The group used a variety of strategies, like spreading information and going to court, to fight against the unfair contract system. But notably, their fight wasn’t only for equality: they were “charging society with a crime against their community….They were seeking reparations.”

Analysis

All three of the epigraphs Coates includes have a deep connection to the African American population. The first, a quote from Deuteronomy, is important with the context that many African American slaves drew parallels between their experience and that of Hebrew slaves living in Egypt— Harriet Tubman, for example, was also referred to as "Moses" and several sorrow songs (songs written in slavery) refer to Egypt as a comparable place of bondage. John Locke's Two Treatises on Government is one of the foundational political theories of the United States, and Locke is probably the political theorist with the biggest influence on the founding fathers. Finally, the last quote is from a formerly enslaved person. Taken together, it is striking that all three of these influential sources have explicitly mentioned reparations in some form.

Clyde Ross's childhood in the Jim Crow South is unfortunately not very unique. Living in Mississippi at the time, Black families were constantly subject to all different forms of legal and social harassment and subjugation. Though Coates does not say so explicitly, it's extremely likely that the back taxes claimed by the government were a false charge by the government. Important to understanding this is to understand that this action was not a one-off: the government was deeply, deeply corrupt as well as invested in preventing Black people from advancing. Ross's father's lack of literacy itself is a symptom of a society that purposefully made it harder for certain people to succeed because of their race. Ross tries to escape this injustice by moving to the North, only to find that Northern racism simply takes a different shape.

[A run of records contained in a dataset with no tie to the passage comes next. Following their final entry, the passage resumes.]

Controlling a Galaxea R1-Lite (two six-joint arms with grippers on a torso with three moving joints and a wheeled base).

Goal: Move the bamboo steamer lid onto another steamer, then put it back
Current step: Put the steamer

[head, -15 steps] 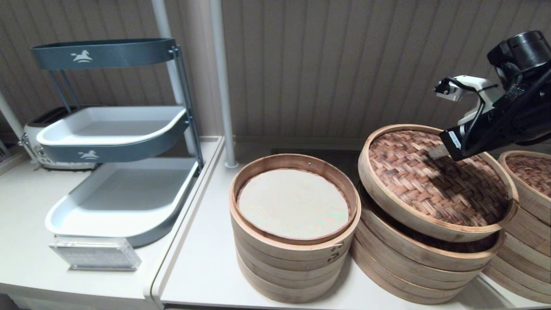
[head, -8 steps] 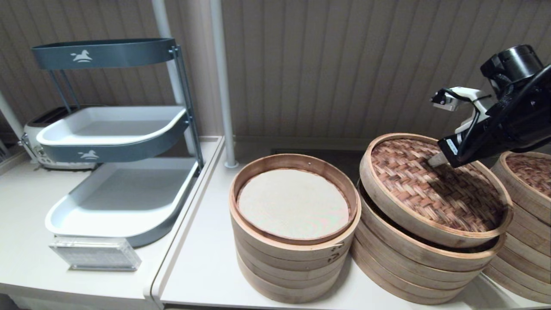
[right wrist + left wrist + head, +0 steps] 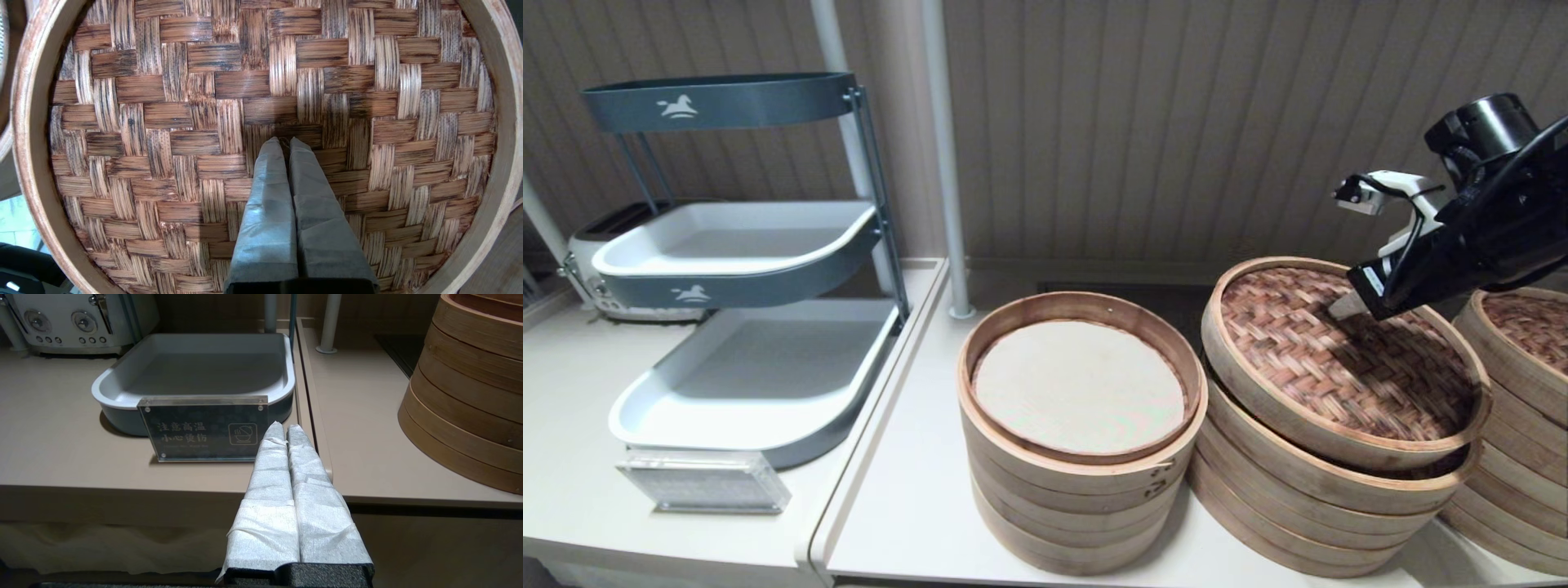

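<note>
Three steamer stacks (image 3: 1082, 490) (image 3: 1307, 510) (image 3: 1523, 490), two woven lids (image 3: 1339, 359) (image 3: 1531, 318), three trays (image 3: 727, 245) (image 3: 760, 371) (image 3: 719, 98), one toaster (image 3: 592, 253), one sign (image 3: 703, 480).

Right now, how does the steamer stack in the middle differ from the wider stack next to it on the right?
The middle stack is uncovered, showing a pale white liner; the wider stack carries a woven lid. That lid sits tilted and off-centre, with the right end effector shut at its centre. The middle stack is narrower, with dark lacing marks on its side; the wider one has plain bands. Both are round, pale bamboo tiers on the same counter.
</note>
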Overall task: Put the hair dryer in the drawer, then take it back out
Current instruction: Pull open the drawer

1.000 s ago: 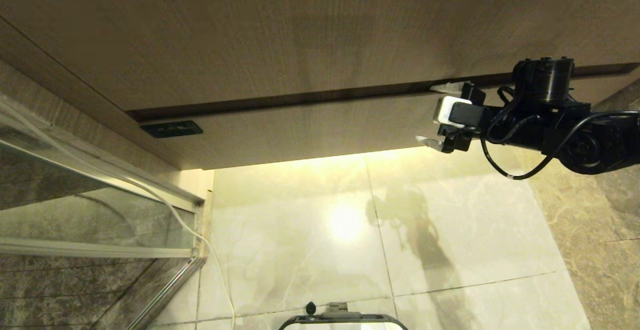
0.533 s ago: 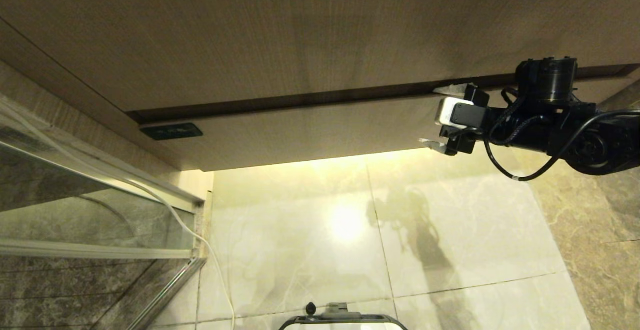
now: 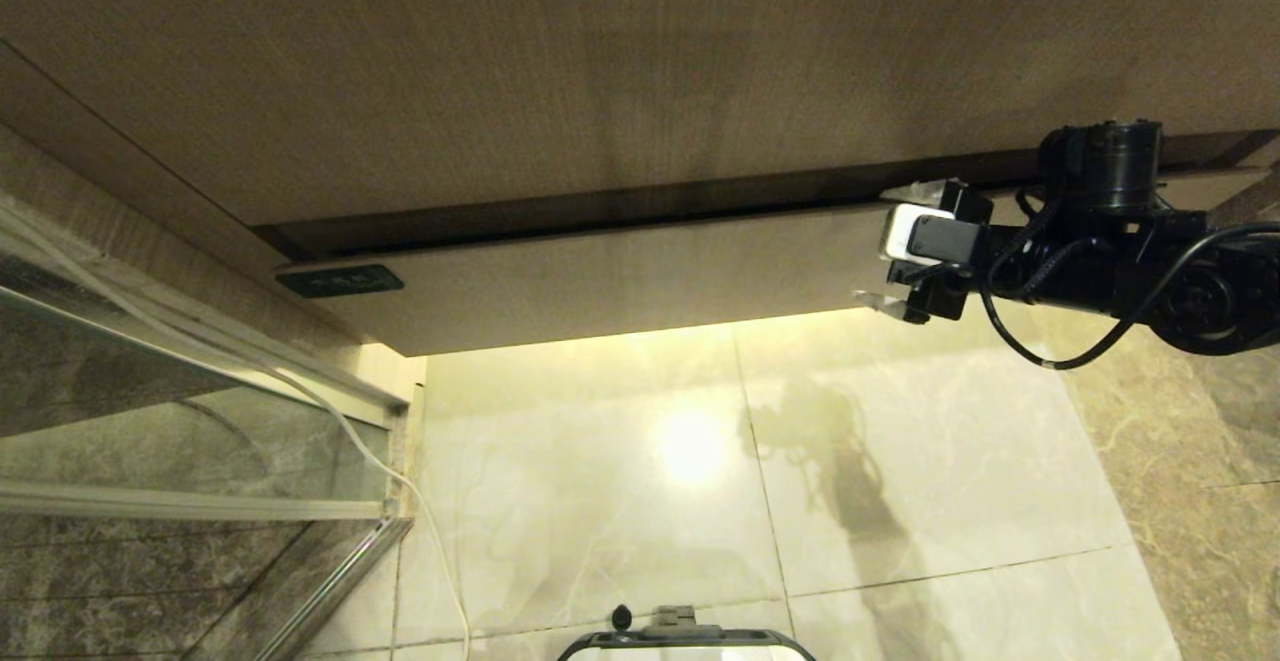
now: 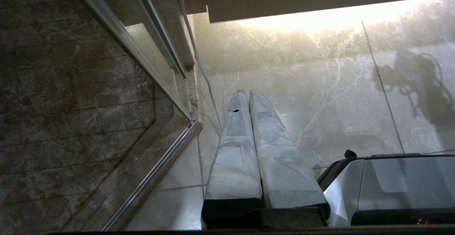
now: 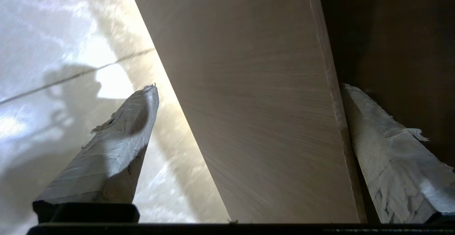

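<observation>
Right gripper [image 3: 893, 248] straddles the drawer [image 3: 640, 271] front, spread wide.

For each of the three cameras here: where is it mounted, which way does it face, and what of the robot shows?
Head: high, facing down at the drawer front and floor; right claw at its right end.
Left wrist: behind the shut left claw, facing the floor.
Right wrist: behind the open right claw, straddling the drawer front.
Shared: drawer, floor.
</observation>
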Robot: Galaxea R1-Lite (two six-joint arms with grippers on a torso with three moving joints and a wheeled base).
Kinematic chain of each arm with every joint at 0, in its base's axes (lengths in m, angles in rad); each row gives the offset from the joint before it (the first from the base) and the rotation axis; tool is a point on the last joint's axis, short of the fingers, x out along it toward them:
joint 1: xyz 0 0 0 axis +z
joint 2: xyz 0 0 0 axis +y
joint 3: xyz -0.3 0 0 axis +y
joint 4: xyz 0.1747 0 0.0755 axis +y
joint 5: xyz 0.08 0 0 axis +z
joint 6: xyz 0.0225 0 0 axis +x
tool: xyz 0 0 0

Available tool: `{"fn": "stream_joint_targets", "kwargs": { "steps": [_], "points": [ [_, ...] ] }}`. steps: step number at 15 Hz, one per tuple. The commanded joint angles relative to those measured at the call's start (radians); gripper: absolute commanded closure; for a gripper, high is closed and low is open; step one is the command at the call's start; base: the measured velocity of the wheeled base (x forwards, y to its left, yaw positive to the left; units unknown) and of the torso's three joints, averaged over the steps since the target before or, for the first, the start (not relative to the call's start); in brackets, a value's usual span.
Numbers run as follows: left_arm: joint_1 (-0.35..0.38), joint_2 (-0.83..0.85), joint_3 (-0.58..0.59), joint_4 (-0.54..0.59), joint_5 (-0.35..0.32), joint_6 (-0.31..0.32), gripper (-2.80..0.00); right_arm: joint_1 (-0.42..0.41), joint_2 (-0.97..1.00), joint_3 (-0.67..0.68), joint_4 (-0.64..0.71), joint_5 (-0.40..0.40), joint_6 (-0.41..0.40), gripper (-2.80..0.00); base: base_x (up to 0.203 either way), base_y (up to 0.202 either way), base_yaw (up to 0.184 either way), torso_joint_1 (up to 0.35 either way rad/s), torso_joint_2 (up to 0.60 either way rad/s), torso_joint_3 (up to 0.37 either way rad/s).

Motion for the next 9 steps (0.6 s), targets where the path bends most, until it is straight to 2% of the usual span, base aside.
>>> {"fn": "stream_joint_targets", "kwargs": {
  "steps": [1,9],
  "points": [
    [0.000,0.000,0.000,0.000,0.000,0.000,0.00,0.002,-0.003,0.009,0.021,0.002,-0.010,-2.80,0.000,0.000,0.000,0.000,0.00,0.000],
    [0.000,0.000,0.000,0.000,0.000,0.000,0.00,0.013,-0.038,0.016,0.092,-0.017,-0.012,-2.80,0.000,0.000,0.000,0.000,0.00,0.000]
  ]
}}
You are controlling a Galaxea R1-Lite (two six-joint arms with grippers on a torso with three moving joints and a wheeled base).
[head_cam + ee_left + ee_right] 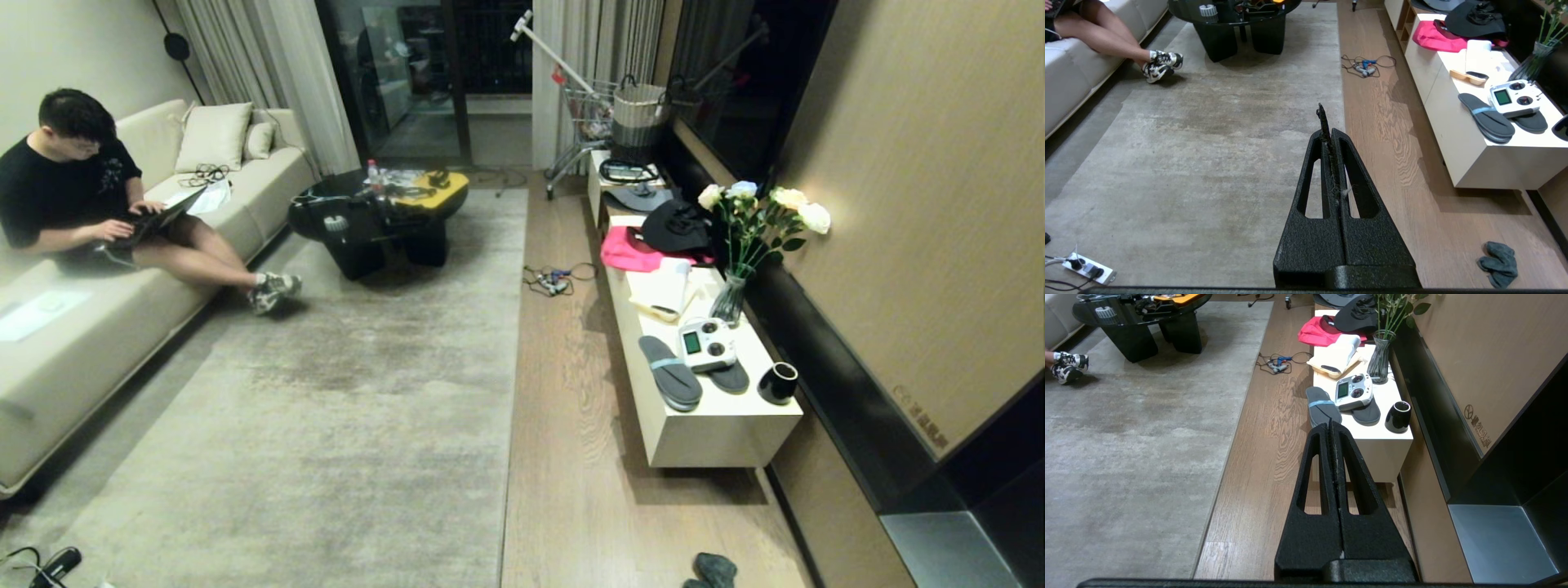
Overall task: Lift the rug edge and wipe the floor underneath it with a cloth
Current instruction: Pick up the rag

Contract selling was a manifestation of this other form of racism. While lynching, for instance, was extremely rare in the North, policies like contract selling, which intentionally targeted Black people, were pervasive. Because the FHA made it almost impossible for Black people to get mortgages, countless Black families were forced to rely on speculators, and the majority of people who bought homes on contract had to take on additional debt and still lost the homes the majority of the time. This dynamic was made possible by the public and the private sector working together. As seen in the illustrations in Coates' article, redlining still has profound effects on the demographics of Chicago in the present day.

The Contract Buyers League's choice to seek restitution for damages puts them squarely in the reparations conversation. Although reparations remain extremely controversial, at their heart is the simple belief that society owes a community something material, beyond just an apology, for injustices committed.